Sometimes you don’t have the words to talk about it but you feel the heaviness in your body.

Sometimes you are all talked out and you’re done telling your story over and over again.

I love how therapy is at a place where it is now commonplace to encourage someone to see a therapist but the truth is that therapy and talking does not help everyone but people are looking for a way to change how they feel. Because the corny truth is that change starts within, and sometimes the story we tell the world is the lie that keeps us safe. Sometimes in therapy, we tell the therapist what we think they want to hear. Sometimes we don’t know what to say in therapy so we make things up. Sometimes we stay with a therapist longer than we need to because we feel bad for wanting to stop. Sometimes we have a bad experience in therapy and we never go back.

So where do people go when they aren’t sure what other resources are available?

Even for myself, I eventually went back to school to get my degree in social work because I learned about EMDR (Eye Movement Desensitization & Reprocessing), a technique that helps some people with trauma. Yes, EMDR has helped a lot of people but people have also had negative experiences with this technique. But as I look back and reflect, it is a technique where the client isn’t required to talk about their trauma, and people were having great outcomes from this technique to relieve their trauma and how it was felt in the body.

And fast forward to where I am at now, the vision is building a community that doesn’t require you to have everything all figured out. It is an inclusive community because people are complex and filled with many identities. And when people build community and celebrate each other’s differences, we allow room for growth and connection. 

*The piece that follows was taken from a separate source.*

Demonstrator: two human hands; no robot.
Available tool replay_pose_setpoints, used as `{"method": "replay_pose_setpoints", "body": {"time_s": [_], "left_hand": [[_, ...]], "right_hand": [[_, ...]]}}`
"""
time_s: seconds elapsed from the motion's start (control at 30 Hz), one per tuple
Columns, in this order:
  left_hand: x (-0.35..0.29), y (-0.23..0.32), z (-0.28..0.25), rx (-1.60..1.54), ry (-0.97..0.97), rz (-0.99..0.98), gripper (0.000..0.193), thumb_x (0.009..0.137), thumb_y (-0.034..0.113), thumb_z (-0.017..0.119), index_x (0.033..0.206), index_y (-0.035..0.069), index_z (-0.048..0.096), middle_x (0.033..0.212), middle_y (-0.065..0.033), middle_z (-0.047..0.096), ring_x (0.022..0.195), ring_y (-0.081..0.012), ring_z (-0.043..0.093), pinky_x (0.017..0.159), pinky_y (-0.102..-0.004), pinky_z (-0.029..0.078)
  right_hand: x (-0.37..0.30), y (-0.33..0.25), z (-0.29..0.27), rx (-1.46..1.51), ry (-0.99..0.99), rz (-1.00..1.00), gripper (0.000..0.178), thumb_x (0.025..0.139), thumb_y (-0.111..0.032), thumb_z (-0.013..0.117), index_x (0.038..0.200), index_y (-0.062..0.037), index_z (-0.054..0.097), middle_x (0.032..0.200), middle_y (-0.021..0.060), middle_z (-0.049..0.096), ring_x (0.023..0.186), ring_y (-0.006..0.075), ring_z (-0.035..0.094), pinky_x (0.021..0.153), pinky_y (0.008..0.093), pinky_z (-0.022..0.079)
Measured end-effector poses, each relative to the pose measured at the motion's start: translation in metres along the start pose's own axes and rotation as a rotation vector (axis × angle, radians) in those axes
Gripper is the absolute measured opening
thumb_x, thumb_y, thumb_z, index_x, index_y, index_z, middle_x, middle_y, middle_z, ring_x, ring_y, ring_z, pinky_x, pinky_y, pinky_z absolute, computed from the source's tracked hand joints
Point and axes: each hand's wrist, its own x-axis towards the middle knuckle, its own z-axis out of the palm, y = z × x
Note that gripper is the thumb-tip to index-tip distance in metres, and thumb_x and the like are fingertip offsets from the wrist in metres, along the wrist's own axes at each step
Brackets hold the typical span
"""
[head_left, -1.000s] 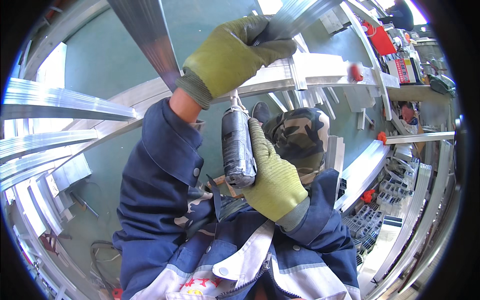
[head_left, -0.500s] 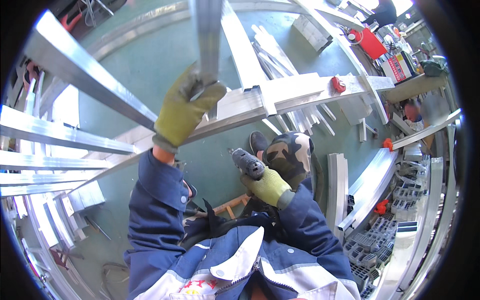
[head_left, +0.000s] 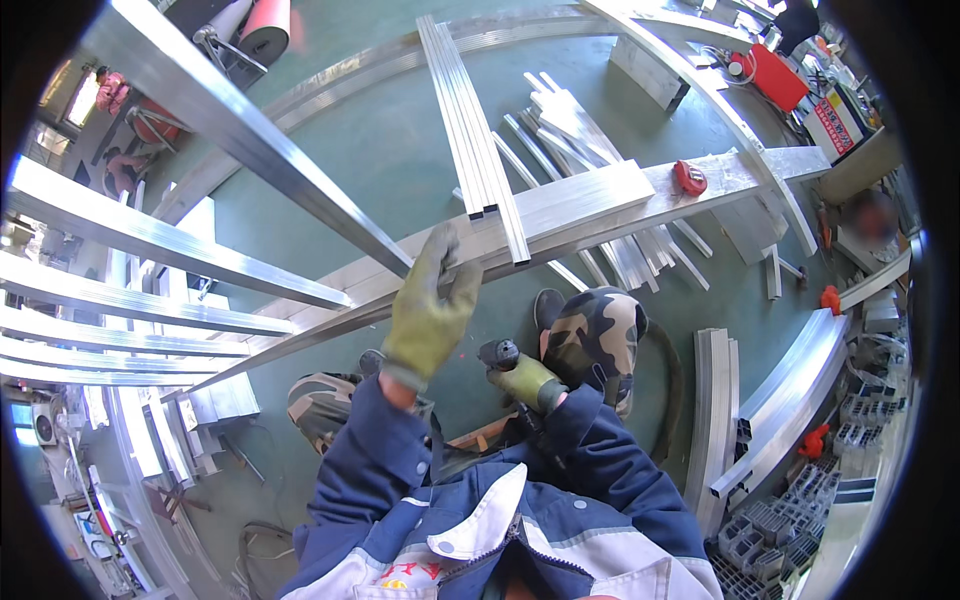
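Aluminium bars (head_left: 480, 130) cross beam (head_left: 600, 205) above left hand (head_left: 432, 310).

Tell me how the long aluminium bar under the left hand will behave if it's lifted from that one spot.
The bar is probably stiff and light for its length, being a thin metal profile. Held where the left hand rests, it would likely swing or tip. Its shiny face may slip against the glove.

Worker's clothing: yellow-green fabric gloves on the left hand (head_left: 432, 318) and right hand (head_left: 532, 380); dark-blue work jacket sleeves (head_left: 365, 470); pale grey zipped collar (head_left: 490, 520); camouflage-patterned trousers (head_left: 592, 335); dark shoes (head_left: 547, 308).
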Motion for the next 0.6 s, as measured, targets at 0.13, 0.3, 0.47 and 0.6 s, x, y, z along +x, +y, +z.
{"method": "replay_pose_setpoints", "body": {"time_s": [0.13,0.3,0.47,0.6], "left_hand": [[0.080,-0.001,0.042,0.363,0.048,-0.292,0.084,0.094,0.053,0.068,0.153,0.001,0.040,0.142,-0.0267,0.057,0.128,-0.0377,0.060,0.106,-0.0402,0.049],[0.161,-0.068,0.055,0.576,0.075,-0.368,0.081,0.095,0.054,0.065,0.150,-0.001,0.044,0.135,-0.0277,0.062,0.125,-0.0358,0.062,0.105,-0.0386,0.048],[0.191,-0.115,0.055,0.147,-0.006,-0.454,0.039,0.097,0.025,0.065,0.126,-0.001,0.064,0.095,-0.0061,0.068,0.078,-0.0150,0.060,0.071,-0.0343,0.051],[0.185,-0.078,0.085,0.068,-0.083,-0.447,0.034,0.095,0.021,0.068,0.121,-0.002,0.067,0.089,-0.0042,0.067,0.074,-0.0139,0.057,0.066,-0.0335,0.050]], "right_hand": [[-0.014,-0.013,-0.007,0.001,0.011,0.025,0.049,0.092,-0.032,0.063,0.132,-0.0043,0.059,0.099,0.0125,0.070,0.074,0.0239,0.073,0.064,0.0368,0.058],[-0.015,-0.013,-0.008,-0.010,0.007,0.003,0.050,0.092,-0.034,0.063,0.133,-0.0055,0.059,0.097,0.0129,0.071,0.075,0.0242,0.074,0.064,0.0365,0.058],[-0.017,-0.020,-0.010,-0.045,0.010,0.029,0.048,0.089,-0.031,0.064,0.126,0.0008,0.061,0.094,0.0140,0.072,0.075,0.0244,0.075,0.069,0.0374,0.058],[-0.011,-0.011,-0.016,-0.023,0.020,0.025,0.048,0.089,-0.031,0.063,0.125,0.0007,0.062,0.093,0.0134,0.072,0.074,0.0244,0.074,0.068,0.0370,0.058]]}}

And the community becomes its own resource.

3. What challenges have you faced as a queer entrepreneur, and how have you overcome them?

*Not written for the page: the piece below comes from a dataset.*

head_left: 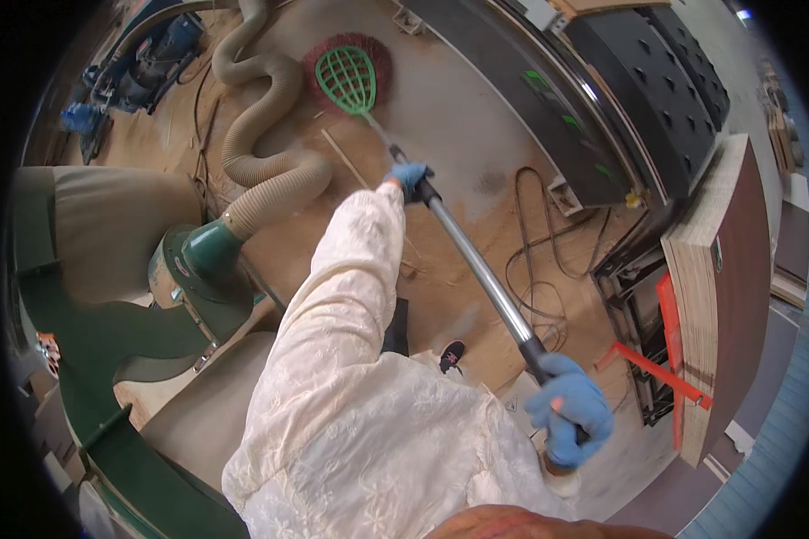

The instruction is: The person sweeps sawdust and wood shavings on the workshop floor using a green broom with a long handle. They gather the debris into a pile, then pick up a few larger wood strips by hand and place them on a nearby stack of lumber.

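Note:
I hold a long broom with a silver pole (pixel 485 268) and black grips slantwise across my front. Its far end has a green lattice frame (pixel 345 79) over dark red bristles (pixel 379 65), down on the dusty floor. My left hand (pixel 408 180), in a blue glove, is closed round the upper black grip, arm stretched forward in a white patterned sleeve. Nearer my body, my right hand (pixel 571 411), also blue-gloved, wraps the black end of the pole. A bit of skin shows at that glove.
A beige corrugated hose (pixel 265 154) snakes from a green dust collector (pixel 211 256) at the left. Sawdust covers the floor (pixel 454 238). A black cable (pixel 523 238) loops near dark machinery (pixel 512 81). Stacked boards (pixel 724 296) with a red bar (pixel 661 375) stand right. A thin wood strip (pixel 343 154) lies ahead.

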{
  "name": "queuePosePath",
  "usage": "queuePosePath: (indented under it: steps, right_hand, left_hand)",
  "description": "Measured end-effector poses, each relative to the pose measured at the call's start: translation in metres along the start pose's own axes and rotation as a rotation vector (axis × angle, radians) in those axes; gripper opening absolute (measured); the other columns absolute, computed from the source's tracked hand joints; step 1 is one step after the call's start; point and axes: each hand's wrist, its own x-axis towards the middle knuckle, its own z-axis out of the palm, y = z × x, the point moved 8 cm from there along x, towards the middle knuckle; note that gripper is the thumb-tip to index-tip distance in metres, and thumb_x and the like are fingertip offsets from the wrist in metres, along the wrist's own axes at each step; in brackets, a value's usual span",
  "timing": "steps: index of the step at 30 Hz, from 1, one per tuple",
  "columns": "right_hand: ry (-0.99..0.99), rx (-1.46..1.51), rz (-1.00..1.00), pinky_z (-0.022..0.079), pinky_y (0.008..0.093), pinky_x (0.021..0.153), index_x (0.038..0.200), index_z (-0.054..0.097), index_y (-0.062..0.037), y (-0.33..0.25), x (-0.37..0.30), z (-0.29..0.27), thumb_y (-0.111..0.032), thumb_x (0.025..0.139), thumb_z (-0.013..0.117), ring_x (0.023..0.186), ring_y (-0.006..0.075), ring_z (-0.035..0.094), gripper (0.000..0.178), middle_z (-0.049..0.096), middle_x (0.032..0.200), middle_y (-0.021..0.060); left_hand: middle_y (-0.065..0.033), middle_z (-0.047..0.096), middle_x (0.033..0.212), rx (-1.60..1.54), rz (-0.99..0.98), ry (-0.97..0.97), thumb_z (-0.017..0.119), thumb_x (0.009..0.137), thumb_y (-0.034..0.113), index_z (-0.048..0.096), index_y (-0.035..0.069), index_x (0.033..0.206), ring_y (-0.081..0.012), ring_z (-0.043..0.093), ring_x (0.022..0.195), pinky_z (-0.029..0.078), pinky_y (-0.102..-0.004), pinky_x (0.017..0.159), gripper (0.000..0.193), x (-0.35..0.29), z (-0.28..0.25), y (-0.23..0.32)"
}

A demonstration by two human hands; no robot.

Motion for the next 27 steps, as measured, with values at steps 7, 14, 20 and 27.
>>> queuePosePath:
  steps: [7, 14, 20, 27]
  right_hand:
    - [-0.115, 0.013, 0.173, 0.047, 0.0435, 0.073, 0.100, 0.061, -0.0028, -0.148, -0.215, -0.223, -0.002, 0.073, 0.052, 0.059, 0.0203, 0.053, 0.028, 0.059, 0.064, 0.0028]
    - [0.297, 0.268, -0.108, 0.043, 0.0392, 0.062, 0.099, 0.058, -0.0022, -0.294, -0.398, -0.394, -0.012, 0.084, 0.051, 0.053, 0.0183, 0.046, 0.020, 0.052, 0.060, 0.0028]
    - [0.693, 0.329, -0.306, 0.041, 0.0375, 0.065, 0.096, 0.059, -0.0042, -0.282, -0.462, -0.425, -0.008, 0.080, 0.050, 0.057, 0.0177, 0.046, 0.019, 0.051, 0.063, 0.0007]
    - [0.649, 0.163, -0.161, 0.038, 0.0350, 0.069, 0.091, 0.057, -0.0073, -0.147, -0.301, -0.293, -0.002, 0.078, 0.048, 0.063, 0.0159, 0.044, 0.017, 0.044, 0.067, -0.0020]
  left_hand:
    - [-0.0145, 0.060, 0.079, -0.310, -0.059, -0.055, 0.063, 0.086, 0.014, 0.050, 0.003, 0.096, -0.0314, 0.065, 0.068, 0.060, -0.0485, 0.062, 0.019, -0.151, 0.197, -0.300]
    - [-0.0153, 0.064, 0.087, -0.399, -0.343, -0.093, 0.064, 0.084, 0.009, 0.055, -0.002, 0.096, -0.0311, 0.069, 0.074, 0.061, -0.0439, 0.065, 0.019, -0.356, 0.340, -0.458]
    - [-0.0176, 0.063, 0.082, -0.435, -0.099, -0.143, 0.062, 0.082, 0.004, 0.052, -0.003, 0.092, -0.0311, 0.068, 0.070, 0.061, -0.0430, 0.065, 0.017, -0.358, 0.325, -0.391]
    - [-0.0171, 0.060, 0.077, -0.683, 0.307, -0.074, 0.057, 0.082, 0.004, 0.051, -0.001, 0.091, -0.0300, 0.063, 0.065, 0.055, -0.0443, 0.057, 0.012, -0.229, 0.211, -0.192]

Visibility has been a challenge because it means putting yourself out there in spaces where I’m not sure how I will be received by others and whether or not it hurts me in the long run.

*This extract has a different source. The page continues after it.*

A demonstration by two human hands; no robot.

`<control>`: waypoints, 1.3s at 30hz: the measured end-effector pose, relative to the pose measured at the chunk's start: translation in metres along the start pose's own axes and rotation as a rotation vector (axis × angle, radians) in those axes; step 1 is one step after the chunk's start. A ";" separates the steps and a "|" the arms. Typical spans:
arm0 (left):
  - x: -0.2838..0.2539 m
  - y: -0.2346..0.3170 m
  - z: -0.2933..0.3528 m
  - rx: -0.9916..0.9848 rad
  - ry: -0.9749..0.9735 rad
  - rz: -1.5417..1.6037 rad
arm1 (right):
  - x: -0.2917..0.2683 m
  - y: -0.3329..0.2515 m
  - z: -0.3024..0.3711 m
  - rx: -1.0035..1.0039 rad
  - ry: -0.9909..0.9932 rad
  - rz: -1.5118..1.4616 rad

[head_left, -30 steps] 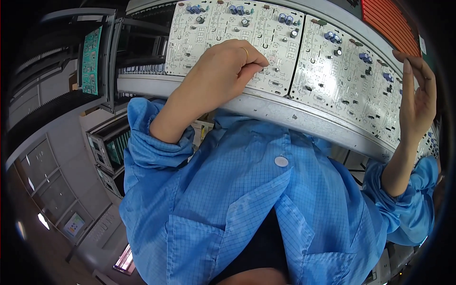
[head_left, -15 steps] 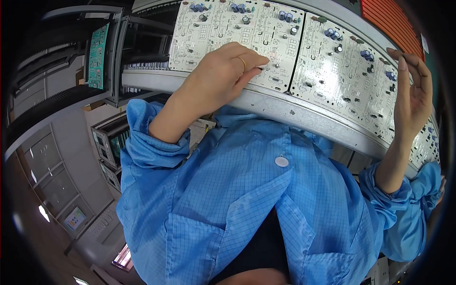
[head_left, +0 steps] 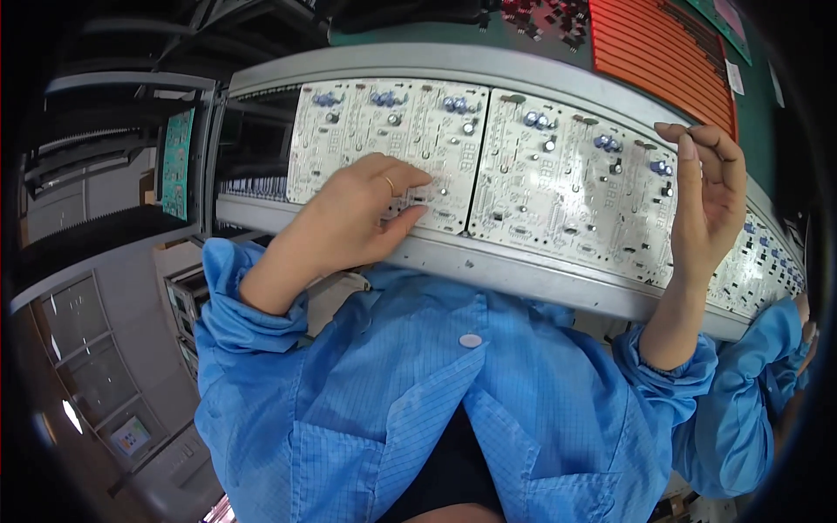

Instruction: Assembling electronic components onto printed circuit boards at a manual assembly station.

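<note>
A white circuit board point(head_left: 314, 174) carries blue and black capacitors and other small parts. Over its lower right part is my left hand point(head_left: 353, 213), thumb and forefinger parted with nothing seen between them. A small dark part point(head_left: 419, 200) shows on the board by those fingertips. To the right, a second white circuit board point(head_left: 540, 192) lies edge to edge with the first. My right hand point(head_left: 713, 196) is raised over that board's right end, palm turned inward. Its fingers curl toward the thumb, and anything between them is too small or hidden to make out.
The boards lie between metal rails point(head_left: 523, 275). Another populated board point(head_left: 754, 270) is farther right. Beyond stands an orange ribbed tray point(head_left: 658, 65), with loose dark components point(head_left: 545, 22) beside it. A green board point(head_left: 177, 166) sits in a rack at left. A co-worker's blue sleeve point(head_left: 741, 410) is at lower right.
My left thumb and forefinger, closer together before at the board, are now spread apart. The whole view has shifted, so more of the bench beyond the far rail shows. My right hand keeps its pose.
</note>
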State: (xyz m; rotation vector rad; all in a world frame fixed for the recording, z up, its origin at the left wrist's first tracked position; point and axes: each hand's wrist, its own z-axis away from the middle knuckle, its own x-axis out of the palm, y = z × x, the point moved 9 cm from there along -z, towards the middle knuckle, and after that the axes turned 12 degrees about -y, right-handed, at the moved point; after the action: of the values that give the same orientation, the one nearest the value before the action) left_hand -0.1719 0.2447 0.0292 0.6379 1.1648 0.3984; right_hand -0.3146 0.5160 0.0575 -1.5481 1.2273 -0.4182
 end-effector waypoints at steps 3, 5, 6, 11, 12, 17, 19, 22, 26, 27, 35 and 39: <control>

Networking and meeting people can be a challenge as I live in a more conservative area of the US, and I show up with an Ohana tattoo on my forearm along with a purple and turquoise fohawk. 

I definitely stand out in the rooms I walk into.

Nonetheless, I still show up as me. I attend the networking events because not a lot of people provide grief support in the community and most resources are talk-based.

Image provided by Stephen Stott

I still get anxious from time to time but I’ve learned that if I keep showing up, the right people will find me.

And visibility in my business means I need to be visible in my community whether I attend local networking events or write articles in Tumbleweird, our local, community-driven paper that is “Positively-weird. Never Timid.”.

4. How do you foster inclusivity and community through your business?

As a current solo-preneur, I am my business and my business is me. 

I know what it is like to be othered because of the different parts of me: queer, sibling grief, the son of a man who came to the US as a refugee, who was raised by a single mother where we moved around a lot and even lived in the projects.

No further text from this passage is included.